Al Jayl Al Akhdar projette l’agriculture marocaine en 2030

Al Jayl Al Akhdar projette l’agriculture marocaine en 2030

La nouvelle stratégie agricole dévoilée officiellement jeudi dernier à Agadir. Le détail de ses objectifs, axes et actions

L’agriculture est plus que jamais au cœur des politiques publiques. L’intérêt porté par Sa Majesté le Roi Mohammed VI au domaine agricole et au monde rural se traduit aujourd’hui par une nouvelle stratégie encore plus ambitieuse. En effet, le Souverain a présidé la cérémonie de lancement de la nouvelle stratégie de développement du secteur agricole baptisée «Al Jayl Al Akhdar 2020-2030». Le ministre de l’agriculture, de la pêche maritime, du développement rural et des eaux et forêts, Aziz Akhannouch, a présenté devant le Souverain les grandes lignes de la nouvelle stratégie.

Le ministre a indiqué, à cette occasion, que la nouvelle vision stratégique du secteur agricole a été élaborée conformément aux Hautes orientations royales contenues dans le discours du Souverain à l’occasion de l’ouverture de la 1ère session de la 3ème année législative de la 10ème législature (12 octobre 2018).

Dans ce discours SM le Roi avait appelé «à une consolidation des acquis réalisés dans le domaine agricole et à la création de nouvelles activités génératrices d’emplois et de revenus, notamment en faveur des jeunes en milieu rural», en vue de «favoriser l’émergence d’une classe moyenne agricole, d’en consolider l’ossature pour qu’en définitive, elle puisse exercer sa double vocation de facteur d’équilibre et de levier de développement socio-économique, à l’image de la classe moyenne urbaine et du rôle clé qui lui est dévolu», a rappelé le ministre.

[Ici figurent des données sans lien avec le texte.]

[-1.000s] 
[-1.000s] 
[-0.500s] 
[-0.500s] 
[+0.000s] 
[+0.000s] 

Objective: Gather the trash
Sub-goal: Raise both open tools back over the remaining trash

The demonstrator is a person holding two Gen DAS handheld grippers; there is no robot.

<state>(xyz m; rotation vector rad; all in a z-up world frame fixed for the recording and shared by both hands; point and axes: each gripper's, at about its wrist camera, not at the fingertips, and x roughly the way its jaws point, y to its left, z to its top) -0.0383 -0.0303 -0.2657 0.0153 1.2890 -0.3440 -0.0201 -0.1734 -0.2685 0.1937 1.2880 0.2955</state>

Capitalisation sur le Plan Maroc Vert

Cette stratégie se base sur une capitalisation des acquis réalisés par le Plan Maroc Vert, à travers l’adoption d’une vision nouvelle du secteur agricole, la consécration d’une nouvelle gouvernance et la mise à disposition du secteur de moyens modernes, a ajouté le ministre. Ce dernier s’est arrêté sur les réalisations accomplies dans le cadre du Plan Maroc Vert, lancé par le Souverain en 2008, et, notamment la signature de 19 contrats programmes, la mise en œuvre de 12 plans agricoles régionaux, la création de quatre nouvelles agences, l’entrée en vigueur de 4.500 textes juridiques, et plus de 34 milliards DH mobilisés par des financements internationaux. Au niveau macroéconomique, le PMV a permis la multiplication du PIB agricole et des exportations agricoles, ainsi que l’augmentation du volume des investissements, a poursuivi M. Akhannouch, notant qu’au niveau social, le PMV a permis la création de postes d’emploi et l’augmentation des taux de couverture des besoins alimentaires. Pour ce qui est de la durabilité, le Plan a favorisé l’économie des eaux d’irrigation, la consolidation de la résilience de l’agriculture et la baisse de l’agriculture pluviale, outre l’impulsion d’une dynamique d’intégration de la petite et moyenne agriculture, en bénéficiant à 2,7 millions d’agriculteurs, a-t-il dit.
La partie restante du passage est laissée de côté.